Aim of the exercise »
Please return all lines in the listing holding the word "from".

Given data »
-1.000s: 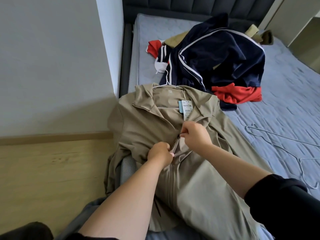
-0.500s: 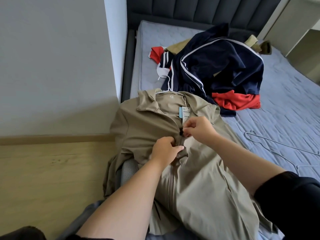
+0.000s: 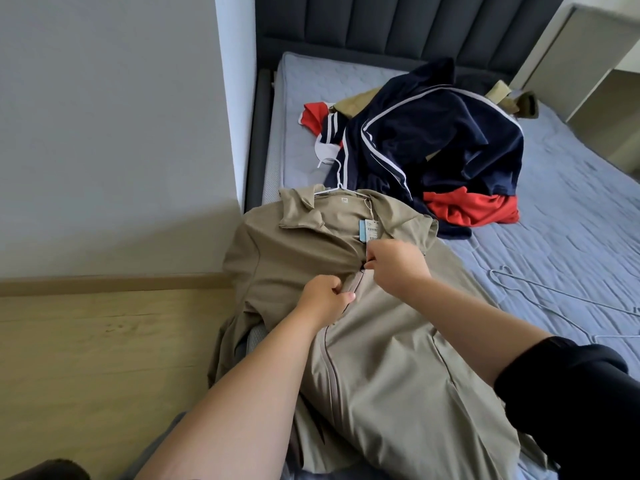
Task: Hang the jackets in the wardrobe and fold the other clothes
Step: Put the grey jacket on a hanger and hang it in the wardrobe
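My left hand pinches jacket fabric below the zip; right hand pinches the pull. Risk, I reckon: tag snagging in the zip, jamming it.

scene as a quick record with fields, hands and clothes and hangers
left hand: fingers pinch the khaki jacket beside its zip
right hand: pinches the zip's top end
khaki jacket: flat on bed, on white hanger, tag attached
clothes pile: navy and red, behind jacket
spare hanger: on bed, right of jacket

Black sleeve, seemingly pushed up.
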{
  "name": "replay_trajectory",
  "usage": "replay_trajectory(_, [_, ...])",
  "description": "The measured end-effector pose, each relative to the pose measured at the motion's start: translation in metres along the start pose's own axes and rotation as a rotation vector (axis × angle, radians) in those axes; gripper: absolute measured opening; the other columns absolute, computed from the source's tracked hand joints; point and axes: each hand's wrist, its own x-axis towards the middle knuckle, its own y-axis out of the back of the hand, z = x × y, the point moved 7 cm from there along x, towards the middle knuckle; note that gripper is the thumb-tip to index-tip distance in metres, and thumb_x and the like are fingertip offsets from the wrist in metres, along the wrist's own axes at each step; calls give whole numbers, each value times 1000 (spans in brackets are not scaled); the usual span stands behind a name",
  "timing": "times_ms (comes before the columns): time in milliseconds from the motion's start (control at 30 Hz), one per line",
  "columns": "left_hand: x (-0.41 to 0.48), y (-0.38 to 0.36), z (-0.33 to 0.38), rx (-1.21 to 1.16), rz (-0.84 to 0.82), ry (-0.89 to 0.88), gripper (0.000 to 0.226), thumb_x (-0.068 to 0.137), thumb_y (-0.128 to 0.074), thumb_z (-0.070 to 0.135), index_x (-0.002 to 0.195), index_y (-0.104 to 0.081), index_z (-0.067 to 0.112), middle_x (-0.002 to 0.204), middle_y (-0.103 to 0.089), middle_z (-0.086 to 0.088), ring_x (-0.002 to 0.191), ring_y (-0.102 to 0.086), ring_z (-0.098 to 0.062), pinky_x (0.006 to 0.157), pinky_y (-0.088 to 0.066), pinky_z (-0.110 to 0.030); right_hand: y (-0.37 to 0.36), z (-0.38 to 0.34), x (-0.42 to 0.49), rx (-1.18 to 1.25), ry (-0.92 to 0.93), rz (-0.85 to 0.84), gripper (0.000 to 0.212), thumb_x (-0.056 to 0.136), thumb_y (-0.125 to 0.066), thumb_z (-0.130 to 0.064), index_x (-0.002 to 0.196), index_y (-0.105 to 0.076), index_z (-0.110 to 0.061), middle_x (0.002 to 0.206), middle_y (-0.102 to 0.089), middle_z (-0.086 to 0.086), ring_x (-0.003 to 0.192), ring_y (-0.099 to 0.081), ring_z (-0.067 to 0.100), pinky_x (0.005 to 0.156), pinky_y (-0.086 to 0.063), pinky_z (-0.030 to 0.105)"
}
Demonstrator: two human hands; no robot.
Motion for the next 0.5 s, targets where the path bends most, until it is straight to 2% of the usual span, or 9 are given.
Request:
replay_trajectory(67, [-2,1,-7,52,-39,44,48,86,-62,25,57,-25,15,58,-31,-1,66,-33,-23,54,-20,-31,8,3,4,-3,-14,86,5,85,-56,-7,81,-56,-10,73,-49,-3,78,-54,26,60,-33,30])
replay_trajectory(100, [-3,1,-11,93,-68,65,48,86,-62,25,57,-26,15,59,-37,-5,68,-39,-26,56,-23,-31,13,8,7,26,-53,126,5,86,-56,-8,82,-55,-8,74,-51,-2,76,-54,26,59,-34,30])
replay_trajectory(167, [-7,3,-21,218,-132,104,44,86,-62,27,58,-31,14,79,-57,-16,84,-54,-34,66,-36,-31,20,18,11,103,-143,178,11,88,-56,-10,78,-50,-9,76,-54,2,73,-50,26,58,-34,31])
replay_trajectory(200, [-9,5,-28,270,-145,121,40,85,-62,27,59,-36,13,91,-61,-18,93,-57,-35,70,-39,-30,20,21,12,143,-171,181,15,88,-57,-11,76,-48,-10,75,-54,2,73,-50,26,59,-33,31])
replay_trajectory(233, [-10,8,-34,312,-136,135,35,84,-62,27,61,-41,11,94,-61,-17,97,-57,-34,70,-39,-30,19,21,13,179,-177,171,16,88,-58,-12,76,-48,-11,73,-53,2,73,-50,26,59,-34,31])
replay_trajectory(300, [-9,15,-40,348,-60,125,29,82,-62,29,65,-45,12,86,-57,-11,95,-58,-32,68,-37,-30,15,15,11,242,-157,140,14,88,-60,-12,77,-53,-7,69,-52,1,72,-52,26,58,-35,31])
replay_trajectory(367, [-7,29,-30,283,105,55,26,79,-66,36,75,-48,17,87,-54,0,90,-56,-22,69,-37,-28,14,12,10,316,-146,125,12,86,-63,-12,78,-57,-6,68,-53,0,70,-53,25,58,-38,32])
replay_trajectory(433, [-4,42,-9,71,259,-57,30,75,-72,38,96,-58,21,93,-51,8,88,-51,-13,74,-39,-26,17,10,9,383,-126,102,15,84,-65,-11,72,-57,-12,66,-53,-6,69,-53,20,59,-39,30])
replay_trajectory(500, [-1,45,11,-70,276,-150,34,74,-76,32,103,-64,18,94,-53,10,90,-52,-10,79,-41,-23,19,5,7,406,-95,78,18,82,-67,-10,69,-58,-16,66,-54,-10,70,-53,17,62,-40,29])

Task output »
  "description": "The measured end-effector pose, each relative to the pose measured at the motion's start: translation in metres along the start pose's own axes and rotation as a rotation vector (axis × angle, radians) in those axes; gripper: absolute measured opening; the other columns absolute, computed from the source's tracked hand joints; point and axes: each hand's wrist, its own x-axis towards the middle knuckle, its own y-axis out of the back of the hand, z = x × y, the point moved 7 cm from there along x, towards the middle knuckle; note that gripper is the thumb-tip to index-tip distance in metres, and thumb_x and the like are fingertip offsets from the wrist in metres, along the wrist's own axes at each step; calls give whole numbers, each value times 1000 (spans in brackets are not scaled); the usual span stands behind a name",
  "timing": "times_ms (comes before the columns): time in milliseconds from the motion's start (control at 30 Hz), one per line",

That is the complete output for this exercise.